WHAT IS BEING ASKED ->
Copy out each line below that has the word "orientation" in it.

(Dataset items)
+--
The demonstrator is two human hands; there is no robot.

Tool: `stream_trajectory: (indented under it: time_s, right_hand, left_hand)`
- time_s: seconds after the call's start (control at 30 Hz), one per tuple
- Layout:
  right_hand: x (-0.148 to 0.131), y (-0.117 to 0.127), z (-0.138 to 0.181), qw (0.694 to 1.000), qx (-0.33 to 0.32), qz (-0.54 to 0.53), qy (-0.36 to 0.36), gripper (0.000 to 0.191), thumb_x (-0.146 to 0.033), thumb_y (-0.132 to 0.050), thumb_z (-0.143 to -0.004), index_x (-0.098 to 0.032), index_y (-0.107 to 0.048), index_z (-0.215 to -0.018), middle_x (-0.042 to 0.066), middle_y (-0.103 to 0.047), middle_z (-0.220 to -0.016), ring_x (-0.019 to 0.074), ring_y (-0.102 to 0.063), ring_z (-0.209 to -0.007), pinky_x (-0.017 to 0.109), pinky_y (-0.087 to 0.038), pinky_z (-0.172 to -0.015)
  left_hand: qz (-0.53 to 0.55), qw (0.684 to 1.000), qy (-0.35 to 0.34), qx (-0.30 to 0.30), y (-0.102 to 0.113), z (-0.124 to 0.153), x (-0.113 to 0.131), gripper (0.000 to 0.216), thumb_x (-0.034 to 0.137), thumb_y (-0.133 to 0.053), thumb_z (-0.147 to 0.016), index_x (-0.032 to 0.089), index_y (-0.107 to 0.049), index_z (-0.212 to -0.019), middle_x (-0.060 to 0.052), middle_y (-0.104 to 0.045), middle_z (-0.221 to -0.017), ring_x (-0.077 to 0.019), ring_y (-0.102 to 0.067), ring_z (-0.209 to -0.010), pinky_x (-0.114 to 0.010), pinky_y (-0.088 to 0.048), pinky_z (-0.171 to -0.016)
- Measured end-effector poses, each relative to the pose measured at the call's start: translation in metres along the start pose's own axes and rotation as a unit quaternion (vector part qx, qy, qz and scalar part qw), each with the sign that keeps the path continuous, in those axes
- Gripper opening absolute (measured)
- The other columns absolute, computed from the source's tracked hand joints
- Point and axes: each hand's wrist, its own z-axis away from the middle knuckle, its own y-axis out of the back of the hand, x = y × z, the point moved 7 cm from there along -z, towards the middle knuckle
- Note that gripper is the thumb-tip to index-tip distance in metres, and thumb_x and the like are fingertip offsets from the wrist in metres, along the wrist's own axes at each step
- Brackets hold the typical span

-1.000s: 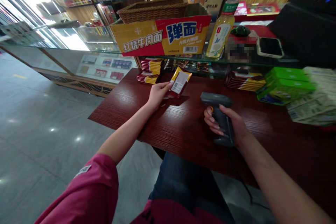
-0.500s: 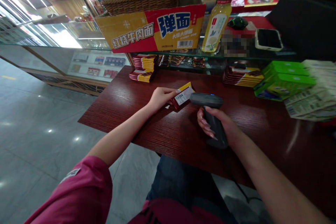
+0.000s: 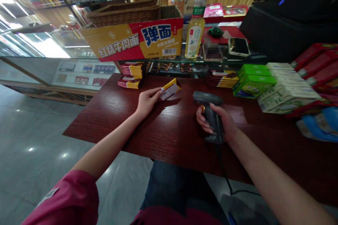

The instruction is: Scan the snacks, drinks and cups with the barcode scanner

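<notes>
My left hand pinches the near-left end of a flat chocolate bar in a yellow and dark red wrapper. Its pale printed label faces me, and the bar is tilted above the table. My right hand is wrapped round the handle of a dark grey barcode scanner, whose head points left toward the bar with a gap between them. From the scanner's base a black cable runs down past the table edge. Similar bars stand in a stack behind my left hand.
On the dark wood table are another stack of bars, green boxes, pale cartons and blue packs. Behind, a glass shelf bears a noodle carton, a drink bottle and a phone.
The view has shifted right. My left hand has drawn the chocolate bar away from the scanner's head and turned it, widening the gap. My right hand keeps its hold on the scanner.
</notes>
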Motion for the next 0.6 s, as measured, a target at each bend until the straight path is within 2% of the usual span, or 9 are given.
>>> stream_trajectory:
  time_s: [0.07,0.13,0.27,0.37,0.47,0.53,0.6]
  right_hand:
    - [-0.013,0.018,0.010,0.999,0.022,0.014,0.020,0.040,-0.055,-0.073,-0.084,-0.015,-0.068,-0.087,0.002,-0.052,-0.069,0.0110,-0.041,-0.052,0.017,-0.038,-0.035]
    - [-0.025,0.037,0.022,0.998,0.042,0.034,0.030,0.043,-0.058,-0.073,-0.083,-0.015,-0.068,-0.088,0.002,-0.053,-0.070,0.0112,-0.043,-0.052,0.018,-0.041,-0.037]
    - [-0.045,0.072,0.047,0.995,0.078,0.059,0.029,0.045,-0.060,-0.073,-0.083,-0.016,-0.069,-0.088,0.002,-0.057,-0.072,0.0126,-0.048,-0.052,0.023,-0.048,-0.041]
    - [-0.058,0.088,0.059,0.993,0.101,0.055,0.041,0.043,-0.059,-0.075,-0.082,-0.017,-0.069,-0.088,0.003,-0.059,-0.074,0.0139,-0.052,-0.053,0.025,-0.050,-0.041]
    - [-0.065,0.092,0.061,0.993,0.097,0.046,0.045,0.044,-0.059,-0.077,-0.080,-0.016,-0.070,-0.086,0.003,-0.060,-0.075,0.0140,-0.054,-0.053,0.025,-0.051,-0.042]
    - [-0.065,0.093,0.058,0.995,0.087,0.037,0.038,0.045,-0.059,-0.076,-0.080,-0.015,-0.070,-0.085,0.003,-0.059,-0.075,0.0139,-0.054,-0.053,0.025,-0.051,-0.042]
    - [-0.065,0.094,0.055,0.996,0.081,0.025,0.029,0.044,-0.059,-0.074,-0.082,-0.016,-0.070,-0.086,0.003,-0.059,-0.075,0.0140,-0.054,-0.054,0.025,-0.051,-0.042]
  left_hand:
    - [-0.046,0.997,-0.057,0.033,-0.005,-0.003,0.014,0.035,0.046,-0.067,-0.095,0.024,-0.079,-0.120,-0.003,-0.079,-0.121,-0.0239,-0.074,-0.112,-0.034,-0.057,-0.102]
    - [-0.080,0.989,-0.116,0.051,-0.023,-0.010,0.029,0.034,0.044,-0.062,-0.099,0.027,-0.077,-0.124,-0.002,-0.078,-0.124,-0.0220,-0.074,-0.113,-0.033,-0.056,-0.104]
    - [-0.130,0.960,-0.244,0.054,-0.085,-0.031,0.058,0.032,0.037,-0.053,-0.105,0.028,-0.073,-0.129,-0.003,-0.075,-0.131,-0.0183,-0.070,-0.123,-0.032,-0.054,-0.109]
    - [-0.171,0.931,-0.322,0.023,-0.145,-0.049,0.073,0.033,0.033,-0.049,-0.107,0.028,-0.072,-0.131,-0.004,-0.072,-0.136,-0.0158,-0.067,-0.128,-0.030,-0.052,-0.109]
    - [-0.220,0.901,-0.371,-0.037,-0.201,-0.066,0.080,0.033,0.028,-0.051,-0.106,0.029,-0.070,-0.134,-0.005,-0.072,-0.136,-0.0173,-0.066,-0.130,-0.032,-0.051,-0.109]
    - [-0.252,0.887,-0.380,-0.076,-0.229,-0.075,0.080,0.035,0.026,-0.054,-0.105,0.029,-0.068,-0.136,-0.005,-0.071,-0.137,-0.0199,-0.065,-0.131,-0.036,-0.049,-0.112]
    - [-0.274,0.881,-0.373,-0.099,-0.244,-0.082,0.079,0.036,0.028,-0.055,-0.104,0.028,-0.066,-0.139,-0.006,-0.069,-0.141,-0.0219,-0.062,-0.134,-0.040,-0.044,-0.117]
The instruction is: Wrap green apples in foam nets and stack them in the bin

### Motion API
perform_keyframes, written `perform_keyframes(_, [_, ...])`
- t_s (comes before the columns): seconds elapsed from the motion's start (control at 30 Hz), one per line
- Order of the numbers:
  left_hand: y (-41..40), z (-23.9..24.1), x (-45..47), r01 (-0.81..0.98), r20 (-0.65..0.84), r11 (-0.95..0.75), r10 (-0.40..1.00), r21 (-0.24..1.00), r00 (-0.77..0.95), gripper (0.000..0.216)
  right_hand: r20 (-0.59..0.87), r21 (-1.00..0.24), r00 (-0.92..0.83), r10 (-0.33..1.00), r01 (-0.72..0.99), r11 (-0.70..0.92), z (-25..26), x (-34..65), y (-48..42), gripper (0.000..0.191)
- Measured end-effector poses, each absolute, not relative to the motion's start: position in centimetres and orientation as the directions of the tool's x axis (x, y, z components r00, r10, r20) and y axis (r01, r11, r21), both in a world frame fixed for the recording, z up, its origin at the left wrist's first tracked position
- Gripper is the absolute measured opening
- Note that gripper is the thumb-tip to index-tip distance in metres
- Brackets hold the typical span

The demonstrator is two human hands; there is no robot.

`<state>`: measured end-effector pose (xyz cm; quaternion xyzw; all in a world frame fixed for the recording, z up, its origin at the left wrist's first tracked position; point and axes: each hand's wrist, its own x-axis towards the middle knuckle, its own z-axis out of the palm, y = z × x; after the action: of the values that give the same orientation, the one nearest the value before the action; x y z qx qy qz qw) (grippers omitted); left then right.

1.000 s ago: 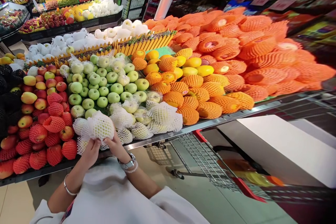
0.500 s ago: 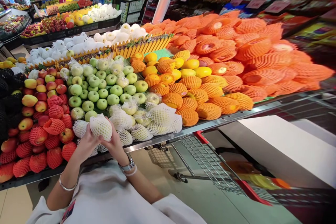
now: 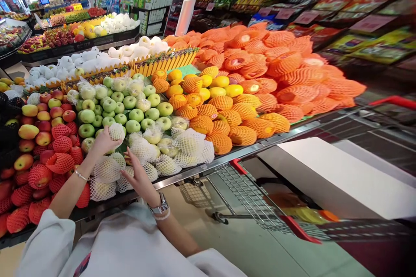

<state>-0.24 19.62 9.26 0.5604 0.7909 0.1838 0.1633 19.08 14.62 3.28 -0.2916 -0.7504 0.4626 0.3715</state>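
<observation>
My left hand (image 3: 104, 142) reaches over the fruit display, fingers closed around an apple in a white foam net (image 3: 116, 132). Beside it, my right hand (image 3: 139, 178) is raised with fingers apart, thumb pointing left, and nothing in its grasp. Between and below the hands lie pale fruits in white foam nets (image 3: 103, 184) along the front edge. Bare green apples (image 3: 133, 126) lie just beyond the held one. Left of my left arm are red apples, several in red foam nets (image 3: 61, 162).
Orange fruits in nets (image 3: 242, 135) and a larger orange-netted pile (image 3: 295, 95) fill the right of the stand. A metal rail (image 3: 224, 162) edges it. A shopping cart (image 3: 247, 194) and a white box (image 3: 331, 173) stand in front on the right.
My hands have parted. The left carries the netted apple up and to the left, away from my body; the right has let go and sits lower, fingers spread.
</observation>
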Motion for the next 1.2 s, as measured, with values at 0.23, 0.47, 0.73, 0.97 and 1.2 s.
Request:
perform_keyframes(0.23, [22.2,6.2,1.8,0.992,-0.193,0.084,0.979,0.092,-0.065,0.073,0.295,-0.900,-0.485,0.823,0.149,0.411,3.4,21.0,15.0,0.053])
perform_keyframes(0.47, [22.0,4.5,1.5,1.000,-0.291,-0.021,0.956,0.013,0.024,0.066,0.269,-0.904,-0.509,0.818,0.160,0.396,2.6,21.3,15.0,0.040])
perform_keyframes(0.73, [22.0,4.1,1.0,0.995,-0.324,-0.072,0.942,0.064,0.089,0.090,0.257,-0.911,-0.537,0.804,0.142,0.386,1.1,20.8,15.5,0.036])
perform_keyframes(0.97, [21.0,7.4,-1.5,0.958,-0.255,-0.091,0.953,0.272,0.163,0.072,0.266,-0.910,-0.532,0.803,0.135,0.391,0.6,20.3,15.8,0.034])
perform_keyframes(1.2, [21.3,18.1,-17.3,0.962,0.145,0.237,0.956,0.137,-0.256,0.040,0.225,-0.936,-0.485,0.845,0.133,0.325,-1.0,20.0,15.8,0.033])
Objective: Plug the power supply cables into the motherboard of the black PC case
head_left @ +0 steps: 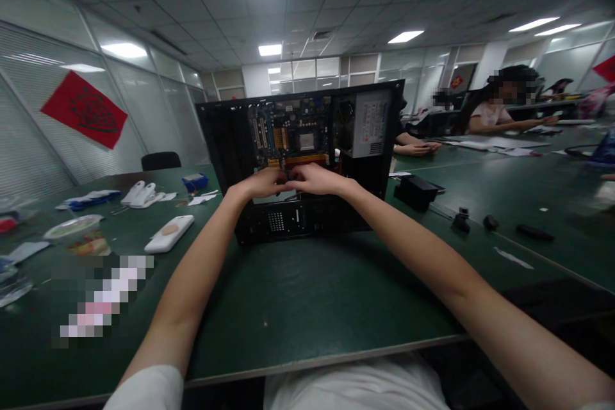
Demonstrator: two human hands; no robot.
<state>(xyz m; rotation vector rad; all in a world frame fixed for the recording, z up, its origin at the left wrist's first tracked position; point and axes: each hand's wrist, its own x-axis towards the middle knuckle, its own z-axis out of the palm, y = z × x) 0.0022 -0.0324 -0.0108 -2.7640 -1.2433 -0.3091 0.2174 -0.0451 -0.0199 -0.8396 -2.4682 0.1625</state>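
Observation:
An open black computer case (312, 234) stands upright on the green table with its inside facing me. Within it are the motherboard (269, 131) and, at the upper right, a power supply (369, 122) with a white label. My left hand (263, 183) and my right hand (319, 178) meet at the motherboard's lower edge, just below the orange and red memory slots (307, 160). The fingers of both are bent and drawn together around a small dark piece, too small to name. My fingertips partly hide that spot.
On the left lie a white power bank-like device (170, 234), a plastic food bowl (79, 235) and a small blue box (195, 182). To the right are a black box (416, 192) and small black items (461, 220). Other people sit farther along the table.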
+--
OUTPUT BELOW ->
- Measured end-effector poses, each absolute, not relative to the motion's start: position in centimetres and orientation as the directions of the tool's x axis (x, y, z components r00, r10, r20) and y axis (r01, r11, r21), both in a world frame fixed for the recording, z up, its origin at the left wrist's first tracked position
`<state>`: measured end-effector pose (xyz cm; quaternion xyzw; all in a world frame fixed for the recording, z up, its origin at the left wrist's first tracked position; point and axes: each hand's wrist, its own x-axis towards the middle knuckle, its own z-axis out of the palm, y = z × x; after the action: of the values that give the same orientation, the one nearest the value before the action; x y z qx qy qz qw) (grippers omitted); left then right.

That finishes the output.